I've always been partial to sunsets. From the way the sky appears to go on forever until you can see the light curve on the edges of the Earth, to the sparkle of the pinks and yellows that fade just below the horizon, sunsets have always had a way of both mystifying me and bringing me back to reality. None of these compared to the way the light shaped Emily's face through my windshield though, a slight shadow covering her eyes while her jawline and delicately plump lips had a slight hint of light accentuating them. Her eyes were closed beside me as we continued making our way across the Midwest back to Rosewood.

Life had continued rather swiftly from the time Emily and I restarted our relationship. Even with the usual struggles that take place, there was no one else I could ever imagine creating these memories with. She revolutionized the way I looked at myself and the way I could love another person.

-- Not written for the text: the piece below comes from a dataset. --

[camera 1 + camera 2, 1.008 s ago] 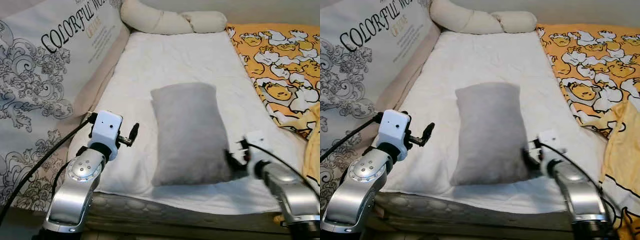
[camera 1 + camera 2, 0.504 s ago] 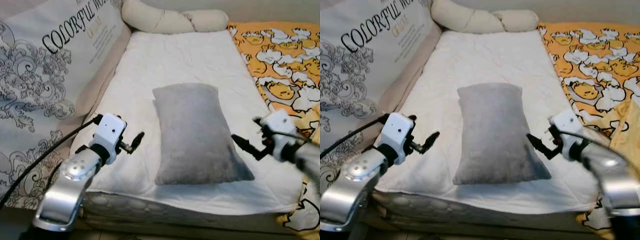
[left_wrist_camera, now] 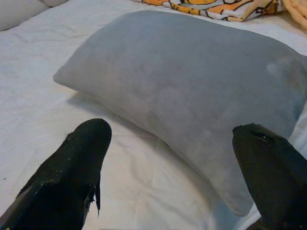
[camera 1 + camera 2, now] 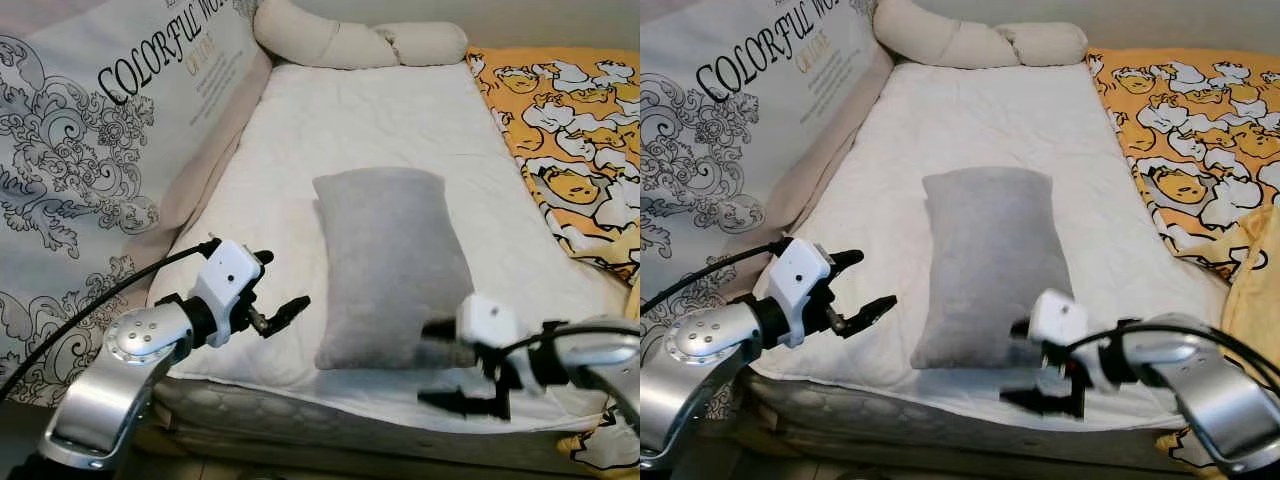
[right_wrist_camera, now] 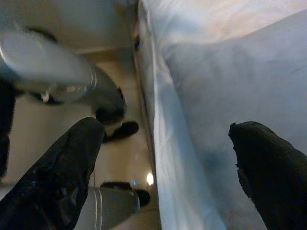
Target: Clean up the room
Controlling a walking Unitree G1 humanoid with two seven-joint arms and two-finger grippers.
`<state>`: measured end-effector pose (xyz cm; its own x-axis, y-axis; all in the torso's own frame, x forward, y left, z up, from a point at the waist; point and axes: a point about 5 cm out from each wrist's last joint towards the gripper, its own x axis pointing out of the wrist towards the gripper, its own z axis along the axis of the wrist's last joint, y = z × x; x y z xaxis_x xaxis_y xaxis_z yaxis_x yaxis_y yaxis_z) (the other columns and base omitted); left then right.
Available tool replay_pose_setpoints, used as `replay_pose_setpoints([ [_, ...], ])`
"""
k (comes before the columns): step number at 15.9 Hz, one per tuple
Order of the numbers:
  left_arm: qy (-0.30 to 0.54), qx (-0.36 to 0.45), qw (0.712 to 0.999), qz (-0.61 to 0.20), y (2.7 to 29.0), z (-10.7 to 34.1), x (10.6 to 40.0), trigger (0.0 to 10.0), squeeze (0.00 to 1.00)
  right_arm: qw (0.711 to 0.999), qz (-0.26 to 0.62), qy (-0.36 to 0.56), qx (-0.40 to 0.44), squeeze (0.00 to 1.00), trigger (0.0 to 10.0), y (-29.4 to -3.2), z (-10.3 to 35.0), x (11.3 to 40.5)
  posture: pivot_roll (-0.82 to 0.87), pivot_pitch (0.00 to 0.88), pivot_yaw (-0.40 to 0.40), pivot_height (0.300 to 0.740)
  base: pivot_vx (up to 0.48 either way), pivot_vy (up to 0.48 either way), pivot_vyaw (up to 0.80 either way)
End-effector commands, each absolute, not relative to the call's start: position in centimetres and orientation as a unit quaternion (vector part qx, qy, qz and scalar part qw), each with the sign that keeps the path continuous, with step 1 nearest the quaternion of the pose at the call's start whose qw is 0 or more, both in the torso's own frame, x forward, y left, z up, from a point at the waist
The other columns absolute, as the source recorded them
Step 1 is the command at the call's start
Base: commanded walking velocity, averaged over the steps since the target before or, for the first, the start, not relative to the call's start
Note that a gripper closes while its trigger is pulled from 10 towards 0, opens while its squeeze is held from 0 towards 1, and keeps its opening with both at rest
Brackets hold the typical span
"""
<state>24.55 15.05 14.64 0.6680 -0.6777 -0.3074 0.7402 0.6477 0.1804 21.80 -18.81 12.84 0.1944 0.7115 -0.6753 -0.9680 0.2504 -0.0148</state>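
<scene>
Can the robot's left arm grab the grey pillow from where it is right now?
Probably yes. The left gripper is open and points at the grey pillow across bare white sheet, with nothing lying between them. The pillow looks wide, so pinching an edge or corner seems likelier than spanning it.

A bed under a white quilted sheet carries a grey pillow lengthwise at its middle — a cream bolster at the head, an orange cartoon-print blanket along one side.
</scene>
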Motion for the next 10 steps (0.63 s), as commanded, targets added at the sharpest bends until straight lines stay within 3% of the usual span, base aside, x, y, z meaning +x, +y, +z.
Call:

She took a heart that was so bruised and tattered, and spent the past few years piecing it back together with every dose of kindness she could manage to find. Compared to high school though, college had been far easier to deal with... at least up to this point.

The end of Junior year had brought us to a crossroads so for the first time in our 3 years at college, Emily and I had packed up an entire car full to travel back for the summer. Usually, instead of the 10-hour trek back home, Emily and I could easily place our things in storage and fly home from Chicago in just over an hour. Considering that this time around that wasn't an option, and as we had made the long trip only twice since we started college, my brain had no choice but to wander back to us leaving in this same packed car 3 years earlier.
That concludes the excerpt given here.